=== Section Start ===

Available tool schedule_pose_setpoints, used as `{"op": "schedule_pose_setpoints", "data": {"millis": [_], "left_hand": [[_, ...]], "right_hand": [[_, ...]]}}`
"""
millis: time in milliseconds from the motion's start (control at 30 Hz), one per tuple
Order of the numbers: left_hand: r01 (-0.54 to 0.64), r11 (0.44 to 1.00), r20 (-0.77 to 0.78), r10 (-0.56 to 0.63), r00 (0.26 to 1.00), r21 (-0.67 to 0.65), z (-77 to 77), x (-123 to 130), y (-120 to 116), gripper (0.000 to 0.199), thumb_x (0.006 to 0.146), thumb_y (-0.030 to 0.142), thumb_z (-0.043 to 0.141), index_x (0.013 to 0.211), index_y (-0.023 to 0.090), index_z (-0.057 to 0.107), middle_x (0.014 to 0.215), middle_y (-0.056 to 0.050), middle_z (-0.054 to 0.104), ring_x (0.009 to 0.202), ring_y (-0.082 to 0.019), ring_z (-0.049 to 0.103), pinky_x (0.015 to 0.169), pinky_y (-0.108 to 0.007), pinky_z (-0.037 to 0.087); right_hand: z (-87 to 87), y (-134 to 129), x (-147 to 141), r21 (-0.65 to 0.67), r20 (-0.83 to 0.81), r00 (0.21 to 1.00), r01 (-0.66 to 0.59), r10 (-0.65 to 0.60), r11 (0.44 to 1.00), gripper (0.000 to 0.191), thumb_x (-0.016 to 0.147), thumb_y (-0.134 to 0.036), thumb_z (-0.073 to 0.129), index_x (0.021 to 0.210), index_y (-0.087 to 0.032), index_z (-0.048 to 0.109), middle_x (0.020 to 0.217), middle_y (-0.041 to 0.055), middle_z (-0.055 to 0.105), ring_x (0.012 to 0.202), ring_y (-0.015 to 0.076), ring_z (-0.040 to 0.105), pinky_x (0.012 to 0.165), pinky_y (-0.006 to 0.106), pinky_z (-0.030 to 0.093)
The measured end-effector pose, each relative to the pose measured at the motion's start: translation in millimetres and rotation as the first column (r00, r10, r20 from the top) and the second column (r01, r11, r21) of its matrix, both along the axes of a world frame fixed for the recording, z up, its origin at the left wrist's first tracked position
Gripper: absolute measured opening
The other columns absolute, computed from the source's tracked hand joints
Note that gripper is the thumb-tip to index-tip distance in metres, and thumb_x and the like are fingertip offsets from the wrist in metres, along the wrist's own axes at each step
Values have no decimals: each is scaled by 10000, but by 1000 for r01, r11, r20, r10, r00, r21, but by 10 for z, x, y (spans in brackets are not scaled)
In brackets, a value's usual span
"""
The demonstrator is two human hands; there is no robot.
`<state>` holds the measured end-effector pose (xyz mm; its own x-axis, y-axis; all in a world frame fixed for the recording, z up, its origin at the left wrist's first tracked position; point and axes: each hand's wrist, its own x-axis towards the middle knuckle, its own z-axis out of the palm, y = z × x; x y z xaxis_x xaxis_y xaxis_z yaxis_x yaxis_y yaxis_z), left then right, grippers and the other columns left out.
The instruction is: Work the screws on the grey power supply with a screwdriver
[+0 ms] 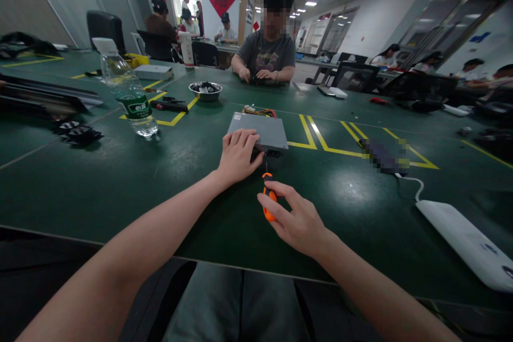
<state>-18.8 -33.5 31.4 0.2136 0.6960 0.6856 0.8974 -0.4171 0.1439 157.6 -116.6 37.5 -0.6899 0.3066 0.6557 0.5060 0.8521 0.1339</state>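
Note:
A grey metal box (pixel 266 129) with coloured wires at its back lies on the green table (pixel 192 171). My left hand (pixel 239 156) rests on the box's near left corner, fingers on its top and thumb at its front side, gripping it. In my right hand (pixel 294 212) is an orange and black screwdriver (pixel 269 204), held by the handle between thumb and fingers. Its shaft points away from me, and the tip reaches the box's near side, where the exact contact point is too small to make out.
A water bottle (pixel 134 99) and a metal bowl (pixel 205 91) stand to the left. On the right lie a blurred dark device (pixel 382 156) and a white power bank (pixel 465 243), joined by a cable. A person (pixel 266 48) sits opposite, hands on the table.

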Motion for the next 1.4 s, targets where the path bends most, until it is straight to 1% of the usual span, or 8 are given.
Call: {"op": "schedule_pose_setpoints", "data": {"millis": [200,367,533,667,800,933,1200,1400], "left_hand": [[2,1000,-10,-2,1000,0,3,1,-1,346,800,318,506,1119,194,458,1244,-90,489,1180,-255,379,951,-427,248],[13,999,-38,-11,999,41,2,15,-5,324,824,303,469,1122,178,455,1282,-104,468,1232,-249,352,1006,-443,181],[27,999,-30,-26,999,32,5,21,-11,350,830,292,462,1161,181,439,1271,-94,487,1215,-240,376,1003,-427,198],[29,999,-15,-29,999,18,-1,18,-12,352,831,299,463,1166,190,447,1246,-80,506,1172,-240,406,972,-412,237],[34,999,-6,-34,999,9,-13,12,-5,347,827,304,472,1156,195,458,1234,-78,512,1158,-244,410,956,-415,246],[30,999,-4,-30,1000,12,-18,9,5,339,825,303,477,1145,191,466,1226,-79,515,1144,-246,414,947,-416,249],[37,999,1,-37,999,0,-16,1,14,335,819,311,488,1135,201,467,1213,-69,520,1137,-242,414,937,-412,251],[25,1000,-9,-25,1000,-1,-11,8,13,328,818,307,487,1129,204,466,1206,-72,522,1131,-249,414,930,-419,248]], "right_hand": [[-5,47,9,108,-150,988,64,-47,992,174,774,-164,593,933,-169,522,926,110,593,811,164,587,666,279,503],[-16,42,22,86,-80,996,50,-43,995,224,765,-75,541,951,-201,536,1043,104,585,824,157,589,685,282,500],[-1,3,10,-9,-52,999,-3,3,1000,286,802,-174,517,1087,-159,514,1148,167,506,958,189,573,734,284,511],[43,17,24,127,-116,992,68,-53,990,242,804,-222,561,1043,-190,542,952,101,549,813,160,584,655,258,507],[32,38,27,75,-151,985,97,-85,992,176,801,-305,571,936,-199,534,917,80,517,779,158,552,601,265,504],[-21,53,-8,-59,-122,988,83,-90,995,182,813,-211,525,983,-166,477,1065,141,498,831,169,570,649,306,526],[-37,126,22,76,-163,982,110,-96,991,129,802,-174,549,921,-183,502,889,88,599,766,156,611,614,249,514],[15,118,28,47,-204,976,92,-81,995,148,785,-159,558,918,-193,505,896,77,597,791,151,606,617,239,517]]}}
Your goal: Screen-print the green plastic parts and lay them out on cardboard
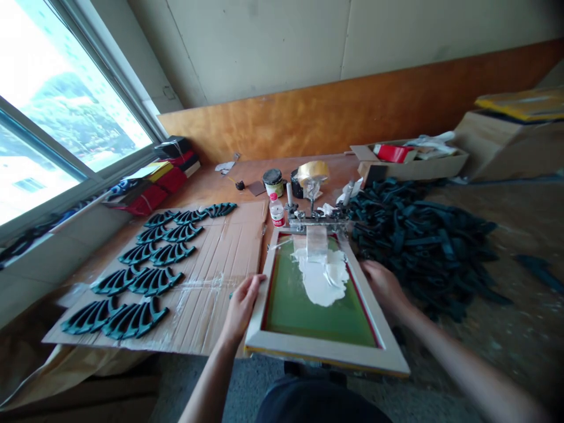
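The screen frame (321, 351) lies in front of us at the near side of the desk (198, 188), its near rim jutting toward us with the floor (240, 382) visible below. Its far end meets the metal clamp (319, 222), and a bottle (277, 210) stands just beside that corner on the left. Inside the rim we see green mesh (288, 311), with pale ink (324, 288) spread over the far part and bare mesh nearer to us.

Along the frame's left edge we have a cardboard sheet (220, 247); its bare strip gives our left hand (241, 305) clear room, since the rows of dark fan-shaped pieces (156, 283) sit well apart, farther left. The right side is tighter: a heap of dark straps (418, 235) crowds close to the frame, leaving a narrow gap where our right hand (382, 282) fits.

Both our forearms reach forward from the bottom of the view and angle inward, one on each side of the frame. Our left hand grips the left edge about midway along, thumb toward the rim and fingers narrowed on it. Our right hand comes in low, its fingertips at the right edge, a little farther up; the fingers are partly hidden, and we cannot tell whether they close on it.
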The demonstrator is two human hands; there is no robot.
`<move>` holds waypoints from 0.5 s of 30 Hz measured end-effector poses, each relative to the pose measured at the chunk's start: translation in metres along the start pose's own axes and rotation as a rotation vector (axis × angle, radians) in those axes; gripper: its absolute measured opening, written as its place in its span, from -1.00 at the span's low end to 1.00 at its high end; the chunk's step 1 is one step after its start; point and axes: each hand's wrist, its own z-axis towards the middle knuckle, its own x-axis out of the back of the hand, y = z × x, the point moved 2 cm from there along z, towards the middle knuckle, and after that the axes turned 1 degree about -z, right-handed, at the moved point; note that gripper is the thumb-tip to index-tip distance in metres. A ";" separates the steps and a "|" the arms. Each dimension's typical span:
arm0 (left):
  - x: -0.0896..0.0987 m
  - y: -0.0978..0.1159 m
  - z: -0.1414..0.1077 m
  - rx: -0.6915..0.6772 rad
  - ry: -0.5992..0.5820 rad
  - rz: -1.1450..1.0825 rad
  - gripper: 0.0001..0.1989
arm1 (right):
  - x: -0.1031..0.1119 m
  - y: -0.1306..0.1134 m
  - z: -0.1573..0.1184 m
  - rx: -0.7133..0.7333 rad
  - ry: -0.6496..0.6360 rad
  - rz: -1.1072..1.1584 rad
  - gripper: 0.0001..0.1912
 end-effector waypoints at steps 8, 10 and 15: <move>-0.014 -0.087 0.010 0.108 -0.040 0.272 -0.34 | 0.005 -0.075 0.079 0.174 -0.162 -0.036 -0.68; -0.013 -0.089 0.013 0.114 -0.066 0.292 -0.38 | -0.004 -0.085 0.068 0.201 -0.250 -0.040 -0.90; -0.010 -0.101 0.014 0.088 -0.079 0.260 -0.41 | 0.001 -0.080 0.011 0.556 -0.262 0.060 -0.78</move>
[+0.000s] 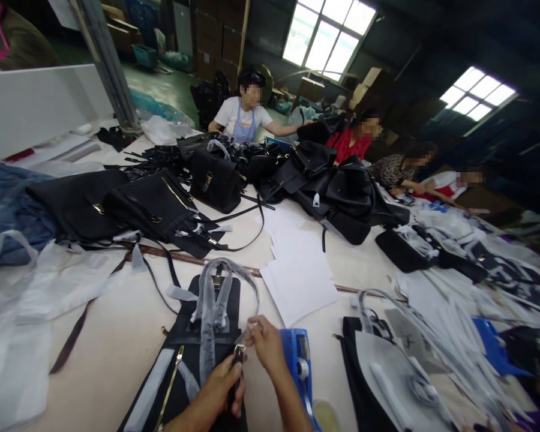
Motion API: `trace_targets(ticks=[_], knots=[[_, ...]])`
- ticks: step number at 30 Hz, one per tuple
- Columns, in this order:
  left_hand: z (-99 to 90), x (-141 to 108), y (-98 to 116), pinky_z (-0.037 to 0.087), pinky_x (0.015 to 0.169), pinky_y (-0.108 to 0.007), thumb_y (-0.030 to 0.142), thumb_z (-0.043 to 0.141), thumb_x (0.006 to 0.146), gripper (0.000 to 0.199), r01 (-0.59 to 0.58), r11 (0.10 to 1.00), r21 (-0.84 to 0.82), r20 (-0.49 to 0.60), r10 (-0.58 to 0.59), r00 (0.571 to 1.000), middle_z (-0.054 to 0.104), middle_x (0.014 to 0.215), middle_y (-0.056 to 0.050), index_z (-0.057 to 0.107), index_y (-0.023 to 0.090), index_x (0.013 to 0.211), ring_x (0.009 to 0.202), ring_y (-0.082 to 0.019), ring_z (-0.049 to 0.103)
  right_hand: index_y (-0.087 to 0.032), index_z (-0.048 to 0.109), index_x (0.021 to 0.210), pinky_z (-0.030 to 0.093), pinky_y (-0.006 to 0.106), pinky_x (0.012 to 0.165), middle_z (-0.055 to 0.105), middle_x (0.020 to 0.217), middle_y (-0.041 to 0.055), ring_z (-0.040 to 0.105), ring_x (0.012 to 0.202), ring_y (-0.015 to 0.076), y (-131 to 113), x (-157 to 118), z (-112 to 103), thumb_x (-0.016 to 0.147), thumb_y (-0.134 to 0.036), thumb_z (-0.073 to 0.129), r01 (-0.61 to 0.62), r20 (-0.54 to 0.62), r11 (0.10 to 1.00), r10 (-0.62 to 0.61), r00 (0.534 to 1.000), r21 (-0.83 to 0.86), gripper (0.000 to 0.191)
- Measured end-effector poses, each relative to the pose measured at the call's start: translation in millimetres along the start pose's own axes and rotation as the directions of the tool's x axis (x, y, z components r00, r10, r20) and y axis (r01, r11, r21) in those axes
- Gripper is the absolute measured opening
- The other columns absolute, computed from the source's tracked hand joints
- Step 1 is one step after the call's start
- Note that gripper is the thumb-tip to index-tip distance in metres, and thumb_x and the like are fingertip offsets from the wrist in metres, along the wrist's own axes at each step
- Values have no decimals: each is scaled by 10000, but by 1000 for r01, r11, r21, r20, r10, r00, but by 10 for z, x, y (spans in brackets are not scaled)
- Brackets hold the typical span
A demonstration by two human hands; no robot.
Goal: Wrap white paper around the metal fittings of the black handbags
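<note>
A black backpack (227, 298) lies in front of me, its handle and strap covered in clear plastic wrap (207, 336). A gold zipper (171, 384) runs along its left part. My left hand (222, 384) is closed around a black strap end just below a gold buckle (239, 349). Just above the buckle, my right hand (264, 343) pinches the plastic-wrapped part of the strap between thumb and fingers. Beside my right forearm stands a blue tape dispenser (296, 339).
White paper sheets (303, 276) lie beyond my hands. Black bags (148, 201) and a large pile of bags (333, 186) cover the far table. Another bag with plastic (387, 366) lies at right. Several people sit across, one in a blue apron (243, 125).
</note>
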State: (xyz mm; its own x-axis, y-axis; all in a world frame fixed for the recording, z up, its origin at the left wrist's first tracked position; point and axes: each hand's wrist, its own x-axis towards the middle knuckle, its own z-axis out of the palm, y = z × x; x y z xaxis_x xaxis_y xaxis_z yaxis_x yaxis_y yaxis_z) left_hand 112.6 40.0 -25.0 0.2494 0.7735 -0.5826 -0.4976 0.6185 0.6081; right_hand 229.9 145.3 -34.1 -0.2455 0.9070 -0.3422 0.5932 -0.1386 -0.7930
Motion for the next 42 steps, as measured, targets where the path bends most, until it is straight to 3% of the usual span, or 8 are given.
trace_targets(ticks=[3, 5, 9, 14, 19, 23, 33, 42], knots=[[-85, 69, -95, 395, 458, -230, 699, 543, 750, 597, 64, 998, 0, -12, -64, 998, 455, 535, 75, 496, 178, 1037, 398, -80, 393, -183, 617, 1059, 417, 377, 892, 637, 1127, 142, 567, 1084, 257, 131, 310, -215, 887, -199, 445, -43, -209, 830, -91, 974, -557, 244], [-145, 121, -152, 400, 452, -226, 701, 521, 763, 578, 84, 996, 7, 0, -84, 996, 455, 536, 74, 507, 170, 991, 388, -73, 396, -181, 650, 1032, 328, 444, 1000, 469, 1383, 164, 391, 1293, 310, 222, 473, -321, 842, -164, 516, -39, -154, 649, -121, 981, -760, 233], [-235, 208, -254, 417, 437, -235, 679, 507, 786, 545, 97, 995, -29, 46, -96, 994, 463, 525, 77, 511, 168, 973, 360, -70, 388, -171, 684, 1022, 160, 559, 1064, 225, 1541, 138, 151, 1407, 362, 368, 613, -432, 850, -144, 499, 34, 4, 411, -73, 997, -911, 255], [-270, 216, -272, 432, 461, -240, 644, 484, 824, 508, 104, 990, -94, 50, -100, 994, 493, 538, 65, 515, 168, 1000, 372, -77, 419, -141, 507, 1321, 257, 544, 1015, 295, 1492, 216, 286, 1349, 360, 388, 576, -527, 878, -107, 409, -95, -132, 260, -126, 983, -961, 456], [-241, 191, -189, 420, 455, -241, 687, 423, 824, 549, 106, 984, -146, 44, -101, 994, 502, 516, 59, 522, 182, 1014, 362, -91, 433, -84, 522, 1272, 463, 401, 780, 642, 1045, 228, 631, 951, 291, 326, 646, -490, 895, -120, 365, -133, -135, 296, 15, 991, -946, 410], [-278, 211, -217, 440, 467, -257, 688, 442, 813, 548, 137, 979, -153, 41, -132, 990, 511, 516, 55, 529, 179, 995, 366, -101, 456, 36, 365, 1369, 500, 346, 637, 685, 770, 204, 691, 729, 267, 350, 803, -365, 854, -24, 364, -153, -131, 312, 90, 987, -938, 519], [-388, 286, -343, 390, 427, -229, 721, 468, 772, 578, 162, 978, -129, 35, -158, 987, 540, 521, 41, 530, 181, 970, 361, -104, 468, 39, 380, 1344, 519, 359, 686, 694, 816, 227, 705, 816, 281, 479, 1118, -182, 876, 1, 318, -120, -99, 355, 75, 992, -927, 474], [-357, 285, -285, 388, 427, -240, 773, 491, 708, 616, 160, 983, -89, 23, -159, 987, 502, 482, 60, 521, 190, 905, 343, -105, 439, -111, 565, 1060, 484, 311, 727, 708, 865, 154, 695, 845, 234, 430, 1054, -341, 942, -209, 390, -72, -38, 438, 87, 995, -896, 233]])
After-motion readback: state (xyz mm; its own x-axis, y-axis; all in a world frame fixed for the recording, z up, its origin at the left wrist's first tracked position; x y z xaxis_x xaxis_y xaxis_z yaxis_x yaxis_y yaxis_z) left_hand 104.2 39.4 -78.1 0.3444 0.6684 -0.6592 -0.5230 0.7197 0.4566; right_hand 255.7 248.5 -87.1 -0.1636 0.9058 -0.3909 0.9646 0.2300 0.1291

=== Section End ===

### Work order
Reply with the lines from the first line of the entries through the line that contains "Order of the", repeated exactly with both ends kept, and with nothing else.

### Exercise response
Available tool schedule_pose_setpoints, used as `{"op": "schedule_pose_setpoints", "data": {"millis": [_], "left_hand": [[_, ...]], "right_hand": [[_, ...]]}}`
"""
millis: time in milliseconds from the motion's start (control at 30 Hz), one per tuple
Order of the numbers: left_hand: r01 (-0.54 to 0.64), r11 (0.44 to 1.00), r20 (-0.77 to 0.78), r10 (-0.56 to 0.63), r00 (0.26 to 1.00), r21 (-0.67 to 0.65), z (-77 to 77), x (-123 to 130), y (-120 to 116), gripper (0.000 to 0.199), thumb_x (0.006 to 0.146), thumb_y (-0.030 to 0.142), thumb_z (-0.043 to 0.141), index_x (0.013 to 0.211), index_y (-0.023 to 0.090), index_z (-0.057 to 0.107), middle_x (0.014 to 0.215), middle_y (-0.056 to 0.050), middle_z (-0.054 to 0.104), ring_x (0.009 to 0.202), ring_y (-0.082 to 0.019), ring_z (-0.049 to 0.103), pinky_x (0.015 to 0.169), pinky_y (-0.108 to 0.007), pinky_z (-0.037 to 0.087); right_hand: z (-87 to 87), y (-134 to 129), x (-147 to 141), r21 (-0.65 to 0.67), r20 (-0.83 to 0.81), r00 (0.21 to 1.00), r01 (-0.66 to 0.59), r10 (-0.65 to 0.60), r11 (0.44 to 1.00), gripper (0.000 to 0.191), thumb_x (-0.016 to 0.147), thumb_y (-0.134 to 0.036), thumb_z (-0.073 to 0.129), index_x (0.021 to 0.210), index_y (-0.087 to 0.032), index_z (-0.048 to 0.109), middle_x (0.020 to 0.217), middle_y (-0.041 to 0.055), middle_z (-0.055 to 0.105), ring_x (0.012 to 0.202), ring_y (-0.015 to 0.076), ring_z (-0.040 to 0.105), pinky_x (0.012 to 0.165), pinky_y (-0.006 to 0.106), pinky_z (-0.030 to 0.093)

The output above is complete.